Exhibit 99.1
AMENDED AND RESTATED DEBT REPAYMENT AGREEMENT
This Amended and Restated Debt Repayment Agreement (this “Agreement”) is entered into as of May 22, 2024, effective upon the closing of the Offering (as defined below), by and between BANZAI INTERNATIONAL, INC. (f/k/a 7GC & Co. Holdings Inc.), a Delaware corporation (the “Company”), and YA II PN, LTD., a Cayman Islands exempt limited partnership managed by Yorkville Advisors Global, LP (“Yorkville”), in respect of (i) that certain Convertible Promissory Note, dated December 14, 2023, made by the Company in favor of Yorkville in the original principal amount of $2,000,000 (the “December Promissory Note”); (ii) that certain Convertible Promissory Note, dated February 5, 2024, made by the Company in favor of Yorkville in the original principal amount of $1,000,000 (the “February Promissory Note”); and (iii) that certain Convertible Promissory Note, dated March 26, 2024, made by the Company in favor of Yorkville in the original principal amount of $1,500,000 (the “March Promissory Note,” together with the December Promissory, the “Outstanding Promissory Notes”). Capitalized terms used but not defined herein shall have the meaning ascribed to them in the Promissory Notes.
RECITALS
A. As of May 3, 2024 the Company and Yorkville entered into a Debt Repayment Agreement (the “Original Debt Repayment Agreement”) pursuant to which in connection with, and upon completion of, the Company’s registered sale of (a) shares of its Class A common stock, par value $0.0001 per share (the “Class A Common Stock”), (b) warrants to purchase one share of Class A Common Stock (the “Warrants”), and (c) pre-funded Warrants to purchase shares of Class A Common Stock (the “Pre-Funded Warrants”), in a registered offering pursuant to the Company’s registration statement on Form S-1 (File No. 333-278871), as may be amended from time to time, the Company would use $2,000,000 of the proceeds of the Offering to redeem a portion of the outstanding Principal and Interest under the Promissory Notes; and Yorkville, would, subject to the receipt by Yorkville of the repayment proceeds, not (i) deliver to the Company any Investor Notice (as defined in that certain Standby Equity Purchase Agreement, dated as of December 14, 2023, made by and between Yorkville and the Company (the “SEPA”)) pursuant to the SEPA, or (ii) exercise its right to convert all or any portion of any Principal and Interest outstanding under the Outstanding Promissory Notes pursuant to Section (3)(a) of the Promissory Notes for a period of ninety (90) days.

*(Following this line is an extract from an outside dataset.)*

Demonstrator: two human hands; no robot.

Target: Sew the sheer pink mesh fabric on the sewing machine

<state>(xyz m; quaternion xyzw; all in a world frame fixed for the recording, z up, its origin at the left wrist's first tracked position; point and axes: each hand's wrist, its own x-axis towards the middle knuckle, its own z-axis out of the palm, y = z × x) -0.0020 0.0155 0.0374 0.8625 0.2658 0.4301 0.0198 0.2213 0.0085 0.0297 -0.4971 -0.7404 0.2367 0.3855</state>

B. The Company and Yorkville desire to amend and restate the Original Debt Repayment Agreement in accordance with the terms set forth herein.
C. As of the date hereof, the February Promissory Note has been fully repaid, with no obligations remaining thereunder, and there remains outstanding under the Outstanding Promissory Notes in the aggregate $2,700,000 of Principal and no Interest.
D. Pursuant to Section (1)(d) of each of the Outstanding Promissory Notes, the Company has the option to redeem early a portion or all amounts outstanding under the Outstanding Promissory Notes, subject to certain conditions (the “Redemption Right”).
E. The Company intends to issue and sell (a) shares of its Class A common Stock, (b) Warrants, and (c) Pre-Funded Warrants, in a registered offering pursuant to the Company’s registration statement on Form S-1 (File No. 333-278871), as amended (the “Offering”).